A library for ingesting data provided by paginated HTTP APIs

Usage

Basic use case

If you have to pull data from HTTP API that has an endpoint accepting parameters:

pageNumber=1,2,...

And returning JSON:

{
    "pageCount": 5,
    "entities": [
      {"key":  "val1", ...},
      {"key":  "val2", ...},
      ...
    ]
}

Then you can iterate over all pages with following code:

import requests
from bezalel import PaginatedApiIterator


for page in PaginatedApiIterator(requests.Session(), url=f"http://localhost:5000/page-api",
                                     request_page_number_param_name="pageNumber",
                                     response_page_count_field_name="pageCount",
                                     response_records_field_name="entities"):
    print(f"Page: {page}")

It will print:

Page: [{"key":  "val1", ...}, {"key":  "val2", ...}, ...]
Page: [{"key":  "val100", ...}, {"key":  "val101", ...}, ...]
Page: [{"key":  "val200", ...}, {"key":  "val201", ...}, ...]
...

Grouping with BufferingIterator

If HTTP API doesn't allow you setting high number of records per page, use BufferingIterator.

import requests
from bezalel import PaginatedApiIterator, BufferingIterator


for page in BufferingIterator(PaginatedApiIterator(requests.Session(), url=f"http://localhost:5000/page-api",
                                                       request_page_number_param_name="pageNumber",
                                                       response_page_count_field_name="pageCount",
                                                       response_records_field_name="entities"), buffer_size=2):
    print(f"Page: {page}")

It will combine multiple pages into one array, so that

Page: [{"key":  "val1", ...}, {"key":  "val2", ...}, ..., {"key":  "val100", ...}, {"key":  "val101", ...}, ...]
Page: [{"key":  "val200", ...}, {"key":  "val201", ...}, ..., {"key":  "val300", ...}, {"key":  "val301", ...}, ...]
...

This is useful for fetching many records and storing them in fewer files (every file would be bigger).

Iterating over all records

TODO: this API will be improved in future release.

import itertools
import requests
from bezalel import PaginatedApiIterator


all_elems = list(itertools.chain.from_iterable(PaginatedApiIterator(requests.Session(), url=f"https://your/api",
                                                   request_page_number_param_name="pageNumber",
                                                   response_page_count_field_name="pageCount",
                                                   response_records_field_name="entities"))):
print(f"len={len(all_elems)}: {all_elems}")

will print

len=12300: [{"key":  "val1", ...}, {"key":  "val2", ...}, ...]

Helper function: normalize_with_prototype()

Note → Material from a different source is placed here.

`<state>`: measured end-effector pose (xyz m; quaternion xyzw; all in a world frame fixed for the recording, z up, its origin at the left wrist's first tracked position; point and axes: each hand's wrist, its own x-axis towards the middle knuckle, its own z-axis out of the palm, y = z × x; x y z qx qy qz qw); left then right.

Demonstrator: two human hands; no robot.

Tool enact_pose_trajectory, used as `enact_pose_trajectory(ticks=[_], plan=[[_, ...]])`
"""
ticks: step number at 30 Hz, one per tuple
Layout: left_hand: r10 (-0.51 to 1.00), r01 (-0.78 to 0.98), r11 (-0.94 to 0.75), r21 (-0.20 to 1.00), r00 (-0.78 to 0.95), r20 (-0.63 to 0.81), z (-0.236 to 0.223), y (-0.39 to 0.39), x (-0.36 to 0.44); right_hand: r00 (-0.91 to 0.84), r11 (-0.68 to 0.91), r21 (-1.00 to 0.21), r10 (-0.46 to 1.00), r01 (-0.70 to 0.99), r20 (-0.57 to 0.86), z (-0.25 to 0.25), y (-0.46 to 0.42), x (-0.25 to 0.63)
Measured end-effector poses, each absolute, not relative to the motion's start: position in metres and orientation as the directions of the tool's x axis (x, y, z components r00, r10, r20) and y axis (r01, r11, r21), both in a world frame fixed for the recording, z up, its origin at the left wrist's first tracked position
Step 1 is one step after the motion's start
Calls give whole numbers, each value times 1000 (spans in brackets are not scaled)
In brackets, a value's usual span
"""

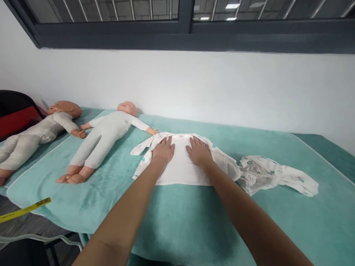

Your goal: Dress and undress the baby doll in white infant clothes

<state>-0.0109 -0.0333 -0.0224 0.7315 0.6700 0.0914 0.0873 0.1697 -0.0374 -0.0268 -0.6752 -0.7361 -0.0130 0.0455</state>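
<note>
A white baby top point(181, 164) with a small printed pattern lies spread open on the green blanket, its plain inner side facing up and a neck label at the far edge. My left hand point(164, 149) rests flat on its left half, fingers stretched out. On the right half my right hand point(199, 150) lies flat too, fingers spread toward the neckline. One patterned sleeve sticks out to the left. Beside the top on the right is a crumpled pair of printed baby pants point(273, 173), one leg stretched to the right.
A baby doll point(109, 131) in a white bodysuit lies face up to the left, its hand close to the sleeve. Another doll point(41, 131) lies farther left near a red and black chair point(18, 111). The green blanket point(177, 221) covers the table against the wall.
</note>
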Motion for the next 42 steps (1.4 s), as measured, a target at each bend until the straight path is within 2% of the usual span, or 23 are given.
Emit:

Normalize python dict, so that it has all the fields and only the fields specified in a prototype dict.

from bezalel import normalize_with_prototype

object_from_api = {
    "id": 123,
    "name:": "John",
    "country": "Poland",
    "customDict": {
        "some": 123,
        "complex": 345,
        "structure": 546
    },
    # city is not provided here (but present in prototype)
    "pets": [
        {"id": 101, "type": "dog", "name": "Barky"},
        {"id": 102, "type": "snail"},   # name is not provided here (but present in prototype)
    ],
    "unspecifiedField": 123     # this field is not present in prototype below
}

prototype_from_swagger = {
    "id": 0,
    "name:": "",
    "country": "",
    "customDict": {},
    "city": "",
    "pets": [
        {"id": 0, "type": "", "name": ""},
    ]
}

result = normalize_with_prototype(prototype_from_swagger, object_from_api, pass_through_paths=[".customDict"])
# pass_through_paths is optional and it marks an object as something that should not be normalized

would return

result = {
    "id": 123,
    "name:": "John",
    "country": "Poland",
    "customDict": {
        "some": 123,
        "complex": 345,
        "structure": 546
    },
    "city": None,   # city was added
    "pets": [
        {"id": 101, "type": "dog", "name": "Barky"},
        {"id": 102, "type": "snail", "name": None}, # name was added
    ]
}

Helper function: normalize_dicts()

Normalize list of nested python dicts to a list of one-level dicts.

Example:

from bezalel import normalize_dicts

data = [
    {
        "id": 1, "name": "John Smith",
        "pets": [
            {"id": 101, "type": "cat", "name": "Kitty", "toys": [{"name": "toy1"}, {"name": "toy2"}]},
            {"id": 102, "type": "dog", "name": "Barky", "toys": [{"name": "toy3"}]}
        ]
    },
    {
        "id": 2, "name": "Sue Smith",
        "pets": [
            {"id": 201, "type": "cat", "name": "Kitten", "toys": [{"name": "toy4"}, {"name": "toy5"}, {"name": "toy6"}]},
            {"id": 202, "type": "dog", "name": "Fury", "toys": []}
        ]
    },
]

normalize_dicts(data, ["pets", "toys"])

would return:

[{'id': 1, 'name': 'John Smith', 'pets.id': 101, 'pets.type': 'cat', 'pets.name': 'Kitty', 'pets.toys.name': 'toy1'},
 {'id': 1, 'name': 'John Smith', 'pets.id': 101, 'pets.type': 'cat', 'pets.name': 'Kitty', 'pets.toys.name': 'toy2'},
 {'id': 1, 'name': 'John Smith', 'pets.id': 102, 'pets.type': 'dog', 'pets.name': 'Barky', 'pets.toys.name': 'toy3'},
 {'id': 2, 'name': 'Sue Smith', 'pets.id': 201, 'pets.type': 'cat', 'pets.name': 'Kitten', 'pets.toys.name': 'toy4'},
 {'id': 2, 'name': 'Sue Smith', 'pets.id': 201, 'pets.type': 'cat', 'pets.name': 'Kitten', 'pets.toys.name': 'toy5'},
 {'id': 2, 'name': 'Sue Smith', 'pets.id': 201, 'pets.type': 'cat', 'pets.name': 'Kitten', 'pets.toys.name': 'toy6'},
 {'id': 2, 'name': 'Sue Smith', 'pets.id': 202, 'pets.type': 'dog', 'pets.name': 'Fury'}]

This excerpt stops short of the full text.